I have this PostgreSQL 9.4 query that runs very fast (~12ms):
SELECT
auth_web_events.id,
auth_web_events.time_stamp,
auth_web_events.description,
auth_web_events.origin,
auth_user.email,
customers.name,
auth_web_events.client_ip
FROM
public.auth_web_events,
public.auth_user,
public.customers
WHERE
auth_web_events.user_id_fk = auth_user.id AND
auth_user.customer_id_fk = customers.id AND
auth_web_events.user_id_fk = 2
ORDER BY
auth_web_events.id DESC;
But if I embed it into a function, the query runs very slow through all data, seems that is running through every record, what am I missing?, I have ~1M of data and I want to simplify my database layer storing the large queries into functions and views.
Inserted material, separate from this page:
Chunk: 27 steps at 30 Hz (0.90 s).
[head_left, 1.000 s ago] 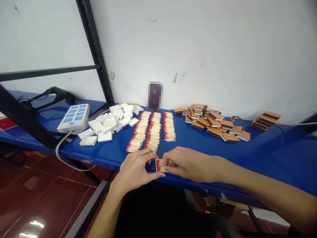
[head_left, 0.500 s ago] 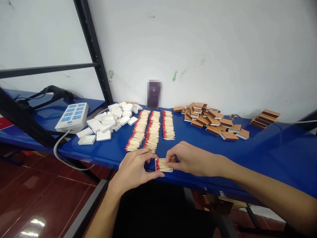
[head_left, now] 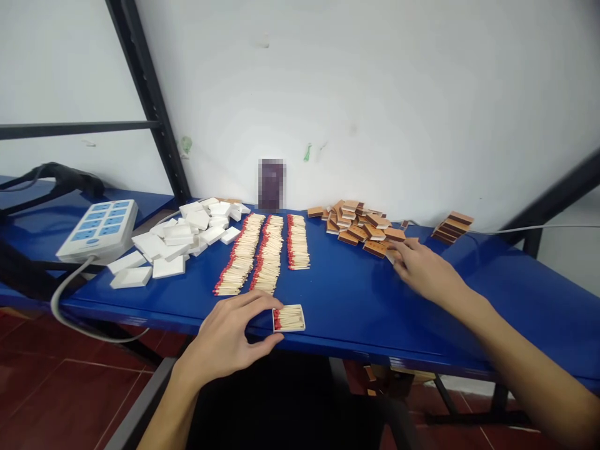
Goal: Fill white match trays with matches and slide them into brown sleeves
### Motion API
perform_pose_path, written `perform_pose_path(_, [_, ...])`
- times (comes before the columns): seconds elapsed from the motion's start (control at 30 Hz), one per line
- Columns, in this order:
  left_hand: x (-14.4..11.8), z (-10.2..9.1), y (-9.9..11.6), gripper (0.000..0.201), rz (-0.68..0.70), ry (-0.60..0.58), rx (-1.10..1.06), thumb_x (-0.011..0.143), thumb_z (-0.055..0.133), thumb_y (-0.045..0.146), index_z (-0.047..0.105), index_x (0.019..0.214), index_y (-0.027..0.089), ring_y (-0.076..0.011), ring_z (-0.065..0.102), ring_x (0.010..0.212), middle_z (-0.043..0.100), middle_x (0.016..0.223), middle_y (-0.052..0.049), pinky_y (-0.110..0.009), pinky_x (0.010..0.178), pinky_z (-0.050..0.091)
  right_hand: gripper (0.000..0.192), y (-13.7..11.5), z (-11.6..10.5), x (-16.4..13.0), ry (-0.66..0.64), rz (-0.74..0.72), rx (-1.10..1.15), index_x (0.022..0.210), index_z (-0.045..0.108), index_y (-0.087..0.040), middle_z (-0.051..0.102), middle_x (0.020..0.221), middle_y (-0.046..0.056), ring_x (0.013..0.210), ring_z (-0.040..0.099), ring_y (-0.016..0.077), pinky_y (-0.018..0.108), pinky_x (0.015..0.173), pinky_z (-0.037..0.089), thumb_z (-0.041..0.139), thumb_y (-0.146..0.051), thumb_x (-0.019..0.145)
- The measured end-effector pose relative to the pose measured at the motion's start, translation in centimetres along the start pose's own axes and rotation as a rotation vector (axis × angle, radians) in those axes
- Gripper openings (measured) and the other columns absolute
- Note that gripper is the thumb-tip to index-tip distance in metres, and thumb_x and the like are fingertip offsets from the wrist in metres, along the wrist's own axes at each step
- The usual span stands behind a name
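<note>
My left hand [head_left: 234, 331] curves its thumb and index finger around the left end of a small white matchbox tray [head_left: 304, 320]. Red-tipped matches [head_left: 291, 317] lie in it with their heads to the left. At the right edge of a heap of brown matchboxes [head_left: 359, 232], my right hand [head_left: 424, 269] has its fingertips bent onto a matchbox, which they mostly cover. Beyond the tray, loose matches lie in three long rows: a left row [head_left: 241, 256], a middle row [head_left: 268, 256] and a shorter right row [head_left: 297, 242].
Empty white trays [head_left: 175, 240] are heaped at the left of the blue table [head_left: 337, 306]. Farther left sits a white power strip [head_left: 100, 230] with its cable. A stack of matchboxes [head_left: 453, 226] stands at the right back, and a blurred dark object [head_left: 272, 183] leans on the wall.
My right hand has left the matches in the tray and moved right and away to the matchbox heap. My left hand stays at the tray. The view has turned slightly right.
</note>
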State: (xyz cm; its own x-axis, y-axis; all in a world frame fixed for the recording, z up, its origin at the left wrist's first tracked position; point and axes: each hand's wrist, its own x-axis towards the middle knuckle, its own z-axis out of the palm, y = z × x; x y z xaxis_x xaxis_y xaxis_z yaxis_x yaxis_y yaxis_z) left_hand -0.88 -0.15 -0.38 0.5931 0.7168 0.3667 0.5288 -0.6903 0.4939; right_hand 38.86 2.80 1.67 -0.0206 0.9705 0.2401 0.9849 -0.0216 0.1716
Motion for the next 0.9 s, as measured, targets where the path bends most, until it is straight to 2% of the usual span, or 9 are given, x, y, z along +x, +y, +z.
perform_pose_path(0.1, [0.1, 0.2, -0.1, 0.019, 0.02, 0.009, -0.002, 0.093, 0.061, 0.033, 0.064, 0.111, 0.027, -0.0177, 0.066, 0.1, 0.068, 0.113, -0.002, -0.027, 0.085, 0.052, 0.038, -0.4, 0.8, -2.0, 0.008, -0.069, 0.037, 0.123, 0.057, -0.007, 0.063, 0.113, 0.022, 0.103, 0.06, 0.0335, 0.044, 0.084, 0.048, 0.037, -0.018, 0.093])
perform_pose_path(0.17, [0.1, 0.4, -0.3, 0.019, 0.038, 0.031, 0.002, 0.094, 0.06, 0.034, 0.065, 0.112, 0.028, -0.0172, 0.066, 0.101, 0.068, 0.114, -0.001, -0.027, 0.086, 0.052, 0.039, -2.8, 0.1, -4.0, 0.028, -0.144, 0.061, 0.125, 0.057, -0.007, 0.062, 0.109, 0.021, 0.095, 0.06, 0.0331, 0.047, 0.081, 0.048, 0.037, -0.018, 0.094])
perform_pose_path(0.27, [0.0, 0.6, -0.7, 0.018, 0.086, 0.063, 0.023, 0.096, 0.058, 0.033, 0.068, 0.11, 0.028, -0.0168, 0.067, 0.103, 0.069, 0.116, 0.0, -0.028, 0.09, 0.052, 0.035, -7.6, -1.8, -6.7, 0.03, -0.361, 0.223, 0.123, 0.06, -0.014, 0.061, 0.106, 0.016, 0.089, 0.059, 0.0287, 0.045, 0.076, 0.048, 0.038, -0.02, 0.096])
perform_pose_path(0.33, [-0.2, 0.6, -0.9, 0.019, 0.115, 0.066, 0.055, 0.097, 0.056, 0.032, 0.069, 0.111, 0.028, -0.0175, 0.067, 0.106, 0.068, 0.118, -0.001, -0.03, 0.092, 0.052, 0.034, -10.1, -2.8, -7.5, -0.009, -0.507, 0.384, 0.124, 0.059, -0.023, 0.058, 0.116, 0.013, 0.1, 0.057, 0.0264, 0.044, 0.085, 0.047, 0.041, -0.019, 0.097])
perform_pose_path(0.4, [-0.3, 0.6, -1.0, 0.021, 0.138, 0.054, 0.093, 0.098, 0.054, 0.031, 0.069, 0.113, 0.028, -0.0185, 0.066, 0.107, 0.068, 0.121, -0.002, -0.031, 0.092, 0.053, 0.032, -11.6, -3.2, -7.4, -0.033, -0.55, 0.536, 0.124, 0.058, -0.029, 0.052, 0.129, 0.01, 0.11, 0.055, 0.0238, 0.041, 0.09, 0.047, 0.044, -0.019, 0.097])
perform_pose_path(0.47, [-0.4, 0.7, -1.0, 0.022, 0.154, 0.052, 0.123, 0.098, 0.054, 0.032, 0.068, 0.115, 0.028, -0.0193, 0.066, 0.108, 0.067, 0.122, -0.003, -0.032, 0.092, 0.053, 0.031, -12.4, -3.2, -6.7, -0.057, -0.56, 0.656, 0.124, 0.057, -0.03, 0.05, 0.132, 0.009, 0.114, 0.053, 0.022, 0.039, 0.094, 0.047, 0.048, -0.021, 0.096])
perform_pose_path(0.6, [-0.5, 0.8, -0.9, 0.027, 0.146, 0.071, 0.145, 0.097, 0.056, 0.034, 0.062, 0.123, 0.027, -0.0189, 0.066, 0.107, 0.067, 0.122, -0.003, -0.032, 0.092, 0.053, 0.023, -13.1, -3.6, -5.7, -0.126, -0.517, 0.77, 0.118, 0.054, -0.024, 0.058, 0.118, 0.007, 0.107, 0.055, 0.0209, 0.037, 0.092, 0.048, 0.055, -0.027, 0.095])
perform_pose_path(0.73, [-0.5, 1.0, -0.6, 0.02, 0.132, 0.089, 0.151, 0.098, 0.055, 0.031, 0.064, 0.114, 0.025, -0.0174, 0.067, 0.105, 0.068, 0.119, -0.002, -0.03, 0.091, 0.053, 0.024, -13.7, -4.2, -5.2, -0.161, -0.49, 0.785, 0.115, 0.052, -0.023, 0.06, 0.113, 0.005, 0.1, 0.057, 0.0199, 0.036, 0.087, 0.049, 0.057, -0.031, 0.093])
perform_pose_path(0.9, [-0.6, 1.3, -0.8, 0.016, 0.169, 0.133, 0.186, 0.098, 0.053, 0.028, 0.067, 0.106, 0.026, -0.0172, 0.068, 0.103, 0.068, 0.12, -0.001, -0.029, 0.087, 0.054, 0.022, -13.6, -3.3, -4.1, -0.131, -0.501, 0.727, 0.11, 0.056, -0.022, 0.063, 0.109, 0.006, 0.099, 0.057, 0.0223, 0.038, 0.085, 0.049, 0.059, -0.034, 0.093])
CREATE OR REPLACE FUNCTION get_web_events_by_userid(int) RETURNS TABLE(
id int,
time_stamp timestamp with time zone,
description text,
origin text,
userlogin text,
customer text,
client_ip inet
) AS
$func$
SELECT
auth_web_events.id,
auth_web_events.time_stamp,
auth_web_events.description,
auth_web_events.origin,
auth_user.email AS user,
customers.name AS customer,
auth_web_events.client_ip
FROM
public.auth_web_events,
public.auth_user,
public.customers
WHERE
auth_web_events.user_id_fk = auth_user.id AND
auth_user.customer_id_fk = customers.id AND
auth_web_events.user_id_fk = $1
ORDER BY
auth_web_events.id DESC;
$func$ LANGUAGE SQL;
The query plan is:
"Sort (cost=20.94..20.94 rows=1 width=791) (actual time=61.905..61.906 rows=2 loops=1)"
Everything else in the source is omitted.